Task goal |
One exact copy of the listing, minus the images, is the required answer.
┄┄┄┄┄┄
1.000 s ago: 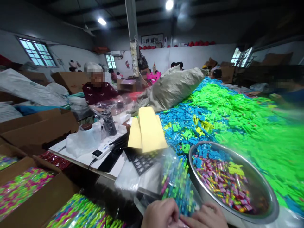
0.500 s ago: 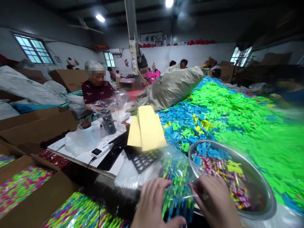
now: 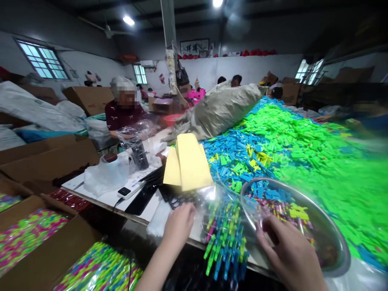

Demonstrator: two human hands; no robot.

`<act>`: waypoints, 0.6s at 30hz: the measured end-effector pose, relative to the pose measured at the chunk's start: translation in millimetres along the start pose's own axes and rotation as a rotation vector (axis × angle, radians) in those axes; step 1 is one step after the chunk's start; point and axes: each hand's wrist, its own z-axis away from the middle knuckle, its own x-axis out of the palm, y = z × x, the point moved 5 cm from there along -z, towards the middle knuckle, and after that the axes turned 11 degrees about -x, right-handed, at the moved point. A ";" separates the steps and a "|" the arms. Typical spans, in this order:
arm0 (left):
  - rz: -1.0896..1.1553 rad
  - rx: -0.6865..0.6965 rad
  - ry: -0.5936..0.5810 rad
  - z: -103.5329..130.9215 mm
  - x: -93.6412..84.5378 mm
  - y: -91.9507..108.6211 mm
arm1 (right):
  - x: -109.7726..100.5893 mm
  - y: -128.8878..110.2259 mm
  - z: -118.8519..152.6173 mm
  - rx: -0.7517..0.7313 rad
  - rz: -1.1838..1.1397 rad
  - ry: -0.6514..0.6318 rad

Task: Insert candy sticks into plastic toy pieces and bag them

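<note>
Between my hands hangs a clear plastic bag (image 3: pixel 209 220) around a bundle of green, blue and yellow plastic clips (image 3: pixel 226 242), at the table's near edge. My left hand (image 3: pixel 180 222) is closed, fingertips pinching the bag's left side. On the other side, my right hand (image 3: pixel 283 240) pinches the bag's right edge between thumb and fingers, in front of a metal bowl (image 3: pixel 339 238). Inside the bowl lie blue and yellow pieces and many small pink ones. A black perforated plate (image 3: pixel 172 200) is partly hidden behind my left hand.
Yellow cards (image 3: pixel 194 163) lie beyond the bag. A large heap of green and blue pieces (image 3: pixel 281 137) covers the right side, with a grey sack (image 3: pixel 222 109) behind. Cartons of bagged pieces (image 3: pixel 97 268) stand lower left. A co-worker (image 3: pixel 125 113) sits across the table.
My left hand has moved up and left from the bag's lower part to its upper left side. My right hand has shifted slightly right, and the bag is spread wider.
</note>
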 end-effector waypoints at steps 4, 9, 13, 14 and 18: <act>0.034 -0.099 -0.034 -16.0 -1.0 -5.7 | 10.8 28.6 -0.3 0.256 0.023 -0.123; 0.023 -0.081 0.003 -10.5 -6.1 15.9 | -6.9 43.2 -9.3 0.474 -0.243 0.055; 0.410 -0.080 -0.040 -12.5 1.0 17.5 | -0.2 50.4 -20.5 0.544 -0.364 0.048; 0.607 -0.084 -0.040 -16.0 1.1 15.9 | 7.1 52.3 -26.3 0.526 -0.335 0.030; 1.316 -0.101 0.105 -32.7 -10.8 9.8 | 45.4 58.6 -61.0 0.501 -0.198 -0.007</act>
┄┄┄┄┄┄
Exercise output |
1.000 s ago: 
0.500 s ago: 
now: 

Demonstrator: two human hands; no robot.

`<act>`: waypoints, 0.6s at 30hz: the measured end-effector pose, relative to the pose measured at the chunk's start: translation in millimetres along the start pose's own axes and rotation as a rotation vector (axis × angle, radians) in those axes; step 1 is one step after the chunk's start; point and axes: each hand's wrist, its own z-axis away from the middle knuckle, its own x-axis out of the palm, y = z × x, the point moved 5 cm from there along -z, towards the middle knuckle, and after that the axes turned 11 degrees about -x, right-handed, at the moved point. A ";" separates the steps and a "|" the arms. Typical spans, in this order:
arm0 (left):
  - rz: -1.0896..1.1553 rad
  - rx: -0.6865..0.6965 rad
  - ry: -0.5936..0.5810 rad
  - z: -103.5329..130.9215 mm
  - x: -93.6412..84.5378 mm
  - y: -91.9507..108.6211 mm
arm1 (right):
  - x: -109.7726..100.5893 mm
  - y: -128.8878..110.2259 mm
  - z: -118.8519..152.6173 mm
  - rx: -0.7517..0.7313 rad
  - rz: -1.1838..1.1397 rad
  - ry: -0.6514..0.6318 rad

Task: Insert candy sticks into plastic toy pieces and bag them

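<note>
Between my hands hangs a clear plastic bag (image 3: pixel 209 220) around a bundle of green, blue and yellow plastic clips (image 3: pixel 226 242), at the table's near edge. My left hand (image 3: pixel 180 222) is closed, fingertips pinching the bag's left side. On the other side, my right hand (image 3: pixel 283 240) pinches the bag's right edge between thumb and fingers, in front of a metal bowl (image 3: pixel 339 238). Inside the bowl lie blue and yellow pieces and many small pink ones. A black perforated plate (image 3: pixel 172 200) is partly hidden behind my left hand.
Yellow cards (image 3: pixel 194 163) lie beyond the bag. A large heap of green and blue pieces (image 3: pixel 281 137) covers the right side, with a grey sack (image 3: pixel 222 109) behind. Cartons of bagged pieces (image 3: pixel 97 268) stand lower left. A co-worker (image 3: pixel 125 113) sits across the table.
My left hand has moved up and left from the bag's lower part to its upper left side. My right hand has shifted slightly right, and the bag is spread wider.
</note>
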 end-effector waypoints at steps 4, 9, 13, 14 and 18: <act>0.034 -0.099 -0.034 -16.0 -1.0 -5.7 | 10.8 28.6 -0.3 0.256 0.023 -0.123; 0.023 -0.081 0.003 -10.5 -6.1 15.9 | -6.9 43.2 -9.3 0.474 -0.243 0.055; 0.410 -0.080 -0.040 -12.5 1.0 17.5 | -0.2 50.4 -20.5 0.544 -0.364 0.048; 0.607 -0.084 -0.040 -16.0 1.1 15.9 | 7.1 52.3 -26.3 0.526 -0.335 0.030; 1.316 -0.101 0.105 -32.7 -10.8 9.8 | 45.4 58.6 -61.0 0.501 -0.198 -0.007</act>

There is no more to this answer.